In the results in latest values new instances can be seen. In particular case status of clients are monitored:

Clients list

11.3. Configuration recipes for monitoring

This chapter will give some recipes how to efficiently configure the NetXMS monitoring system, to show following items on the dashboard:

  • Show the single client process status (dead or running).
  • Show the status for the group of processes or services (get the number of running instances) and show the last response times in the group of services.
  • Show the total number of processed messages for some services and calculate the TPS. Also calculate the total failed messages.
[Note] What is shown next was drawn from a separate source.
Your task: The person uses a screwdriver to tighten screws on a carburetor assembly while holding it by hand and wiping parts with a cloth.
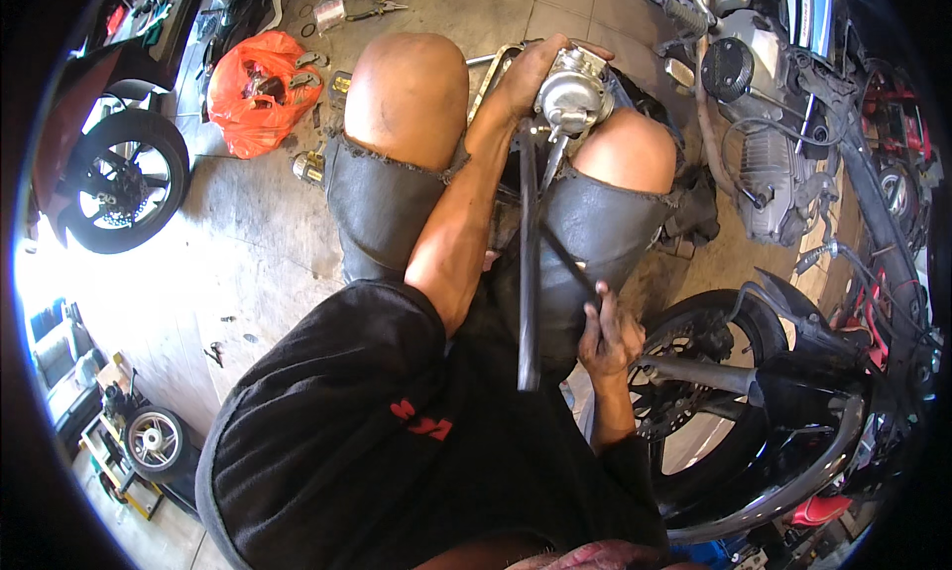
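Observation:
My left hand (526, 79) is closed around a silver metal carburetor (573, 92), held above my right knee. Below the carburetor a long straight dark tube (529, 292) extends toward my body. Beside it a tapered metallic piece (553, 158) points down from the carburetor; whether it is joined on I cannot tell. My right hand (610, 340), lower and to the right, pinches the end of a thin black rod-like piece (570, 260). The far end of that piece passes behind the dark tube.
An orange plastic bag (260, 99) with metal parts lies on the floor at the left. Pliers (377, 9) and a small clear container (328, 14) rest farther off. A motorcycle engine (773, 163) and front wheel (694, 372) stand close on my right. Another wheel (124, 181) is far left.

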### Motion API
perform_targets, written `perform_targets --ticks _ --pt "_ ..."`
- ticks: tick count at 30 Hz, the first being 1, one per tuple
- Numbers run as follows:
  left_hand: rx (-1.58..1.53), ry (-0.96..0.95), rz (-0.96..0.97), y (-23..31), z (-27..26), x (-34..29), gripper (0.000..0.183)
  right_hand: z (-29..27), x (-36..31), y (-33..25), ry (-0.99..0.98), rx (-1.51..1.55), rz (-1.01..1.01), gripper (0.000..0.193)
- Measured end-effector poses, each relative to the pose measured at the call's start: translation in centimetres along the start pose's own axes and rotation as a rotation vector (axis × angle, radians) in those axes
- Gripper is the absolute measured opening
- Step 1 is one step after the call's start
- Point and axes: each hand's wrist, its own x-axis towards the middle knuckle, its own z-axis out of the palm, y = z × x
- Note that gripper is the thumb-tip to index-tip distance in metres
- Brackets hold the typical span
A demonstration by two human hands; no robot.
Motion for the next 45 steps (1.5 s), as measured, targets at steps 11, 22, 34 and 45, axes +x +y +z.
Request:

The solution is based on NetXMS 3.1 version (2019), where status indicator is only available for Nodes and business services. This tutorial will use business services for status indicators. Data for monitoring can be gathered in two ways, one is by using DCI (GetDCIValues() (with last 60 seconds visibility to not to see removed DCIs) and other is by direct parameter readings (AgentReadTable() and AgentReadParameter()).

This tutorial will use AgentRead functions.

11.4. Client status monitoring

For XATMI status monitoring, script will be created which will check the presence for particular parameter and check that value matches ACT constant. If it matches, then script returns value 1, if it does not matches or parameter is not present, then script returns value 0.

Further this script can be used for building business service or for building new DCI, to get numeric value for client process status. This assumes that $node variable is available (i.e. script will be executed for some node/server monitored).

//Convert Enduro/X parameter state to number
//@param parameter is parameter name like "EnduroX.Client.State('2/TXUPLD/RUN7/1')"
// which is being monitored
//@return 0 - parameter not found or not ACT, 1 - Parameter found and is ACT
sub NdrxState2Num(parameter)
{
   v = AgentReadParameter($node, parameter);

    if (null==v)
    {
        return 0;
    }

    if (v=="ACT")
    {
        return 1;
    }

    return 0;
}


//If called from DCI...
//return NdrxState2Num($1);

To register script, it NetXMS Management Console, go to Configuration > Script Library and in the window press left mouse button "New…" to create a new script. The name may be the same NdrxState2Num. Copy the contents there in the window and save.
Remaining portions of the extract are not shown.